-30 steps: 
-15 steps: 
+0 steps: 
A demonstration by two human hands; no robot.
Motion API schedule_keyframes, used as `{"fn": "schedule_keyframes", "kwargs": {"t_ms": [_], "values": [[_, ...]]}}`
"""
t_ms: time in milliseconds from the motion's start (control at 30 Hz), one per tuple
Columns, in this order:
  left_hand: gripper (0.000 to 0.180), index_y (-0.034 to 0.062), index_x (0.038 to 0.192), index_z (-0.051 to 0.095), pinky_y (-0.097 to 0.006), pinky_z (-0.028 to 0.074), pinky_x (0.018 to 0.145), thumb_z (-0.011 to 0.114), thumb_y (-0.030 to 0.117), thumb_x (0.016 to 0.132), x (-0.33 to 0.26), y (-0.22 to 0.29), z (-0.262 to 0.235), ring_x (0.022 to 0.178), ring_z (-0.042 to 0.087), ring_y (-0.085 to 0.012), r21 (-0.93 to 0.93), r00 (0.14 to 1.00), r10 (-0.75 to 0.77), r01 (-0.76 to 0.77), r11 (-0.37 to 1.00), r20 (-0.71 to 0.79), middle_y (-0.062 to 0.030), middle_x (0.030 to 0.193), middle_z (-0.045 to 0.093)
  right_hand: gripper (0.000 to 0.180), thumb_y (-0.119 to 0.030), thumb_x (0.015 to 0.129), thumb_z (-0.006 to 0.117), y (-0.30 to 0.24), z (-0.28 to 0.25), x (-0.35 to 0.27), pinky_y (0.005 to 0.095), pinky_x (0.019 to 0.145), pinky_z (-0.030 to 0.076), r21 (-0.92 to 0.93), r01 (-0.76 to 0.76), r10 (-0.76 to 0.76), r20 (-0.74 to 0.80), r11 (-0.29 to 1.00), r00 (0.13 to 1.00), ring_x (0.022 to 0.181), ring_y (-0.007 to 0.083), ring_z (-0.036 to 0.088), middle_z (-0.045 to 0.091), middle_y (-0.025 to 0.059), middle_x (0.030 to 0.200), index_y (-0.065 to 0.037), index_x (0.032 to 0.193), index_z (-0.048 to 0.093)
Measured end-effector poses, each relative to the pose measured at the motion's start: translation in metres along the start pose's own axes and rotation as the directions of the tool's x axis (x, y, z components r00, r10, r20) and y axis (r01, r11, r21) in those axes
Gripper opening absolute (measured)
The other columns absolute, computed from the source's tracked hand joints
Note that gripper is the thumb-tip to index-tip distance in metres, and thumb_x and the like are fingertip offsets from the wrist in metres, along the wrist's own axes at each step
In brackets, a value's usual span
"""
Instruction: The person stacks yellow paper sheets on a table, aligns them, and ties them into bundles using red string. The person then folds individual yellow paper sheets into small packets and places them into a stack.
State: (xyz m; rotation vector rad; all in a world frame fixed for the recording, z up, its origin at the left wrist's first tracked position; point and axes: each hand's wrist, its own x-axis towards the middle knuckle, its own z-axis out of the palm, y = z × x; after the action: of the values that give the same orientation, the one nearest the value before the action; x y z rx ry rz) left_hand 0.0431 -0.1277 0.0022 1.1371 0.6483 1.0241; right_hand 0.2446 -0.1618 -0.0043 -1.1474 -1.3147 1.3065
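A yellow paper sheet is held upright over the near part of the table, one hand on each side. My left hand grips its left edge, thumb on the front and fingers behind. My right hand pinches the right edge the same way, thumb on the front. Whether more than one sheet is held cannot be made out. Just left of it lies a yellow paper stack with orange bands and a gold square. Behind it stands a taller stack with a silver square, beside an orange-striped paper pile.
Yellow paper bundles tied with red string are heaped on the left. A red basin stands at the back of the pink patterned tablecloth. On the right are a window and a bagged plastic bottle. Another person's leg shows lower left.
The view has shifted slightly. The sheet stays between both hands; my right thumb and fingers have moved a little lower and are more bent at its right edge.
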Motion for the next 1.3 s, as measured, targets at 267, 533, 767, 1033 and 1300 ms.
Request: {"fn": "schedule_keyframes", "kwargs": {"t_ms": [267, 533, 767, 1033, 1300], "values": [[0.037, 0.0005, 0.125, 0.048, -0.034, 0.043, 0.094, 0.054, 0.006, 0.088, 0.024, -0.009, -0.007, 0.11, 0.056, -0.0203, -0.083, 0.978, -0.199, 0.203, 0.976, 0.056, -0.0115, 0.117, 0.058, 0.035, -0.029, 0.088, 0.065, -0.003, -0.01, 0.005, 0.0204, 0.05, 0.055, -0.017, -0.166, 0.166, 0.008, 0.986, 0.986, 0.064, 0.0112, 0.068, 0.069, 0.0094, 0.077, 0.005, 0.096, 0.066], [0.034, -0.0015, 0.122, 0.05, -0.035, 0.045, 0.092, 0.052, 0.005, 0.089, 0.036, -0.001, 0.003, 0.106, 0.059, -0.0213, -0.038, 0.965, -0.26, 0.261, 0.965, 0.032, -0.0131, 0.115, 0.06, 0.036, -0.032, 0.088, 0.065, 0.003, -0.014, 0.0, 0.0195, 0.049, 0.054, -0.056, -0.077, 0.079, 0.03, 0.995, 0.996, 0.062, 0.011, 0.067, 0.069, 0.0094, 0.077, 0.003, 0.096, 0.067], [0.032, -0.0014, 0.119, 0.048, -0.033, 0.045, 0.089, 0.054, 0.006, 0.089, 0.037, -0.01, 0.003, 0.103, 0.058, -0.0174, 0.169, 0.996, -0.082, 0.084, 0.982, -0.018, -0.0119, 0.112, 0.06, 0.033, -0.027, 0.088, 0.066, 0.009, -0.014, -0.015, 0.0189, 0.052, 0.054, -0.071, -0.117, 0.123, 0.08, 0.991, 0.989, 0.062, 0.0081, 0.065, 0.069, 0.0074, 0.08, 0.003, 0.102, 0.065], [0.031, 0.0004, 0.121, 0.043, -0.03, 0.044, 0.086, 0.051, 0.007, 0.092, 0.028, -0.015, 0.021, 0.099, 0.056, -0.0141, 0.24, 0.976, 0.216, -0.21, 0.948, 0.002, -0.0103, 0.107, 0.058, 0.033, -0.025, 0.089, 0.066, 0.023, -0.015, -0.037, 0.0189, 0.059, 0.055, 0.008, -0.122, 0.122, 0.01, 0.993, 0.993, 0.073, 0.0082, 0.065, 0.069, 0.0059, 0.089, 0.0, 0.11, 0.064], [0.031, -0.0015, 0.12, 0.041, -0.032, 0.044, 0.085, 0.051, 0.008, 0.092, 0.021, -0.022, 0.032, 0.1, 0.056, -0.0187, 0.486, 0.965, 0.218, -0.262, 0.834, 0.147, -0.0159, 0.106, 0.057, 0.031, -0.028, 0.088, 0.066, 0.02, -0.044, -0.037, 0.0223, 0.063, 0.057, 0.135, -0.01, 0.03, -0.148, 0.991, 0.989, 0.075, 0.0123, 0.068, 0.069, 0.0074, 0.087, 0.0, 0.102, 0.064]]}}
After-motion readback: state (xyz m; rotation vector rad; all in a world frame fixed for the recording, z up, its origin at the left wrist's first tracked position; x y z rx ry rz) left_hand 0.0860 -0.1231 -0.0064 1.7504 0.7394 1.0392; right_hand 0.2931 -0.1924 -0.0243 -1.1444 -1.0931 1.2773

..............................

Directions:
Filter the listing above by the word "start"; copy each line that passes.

Output for this task:
t_ms: time in milliseconds from the motion's start (control at 30 Hz), one per tuple
Measured end-effector poses, each relative to the pose measured at the motion's start: translation in metres along the start pose's own axes and rotation as the directions of the tool's x axis (x, y, z components r00, r10, r20) and y axis (r01, r11, r21) in those axes

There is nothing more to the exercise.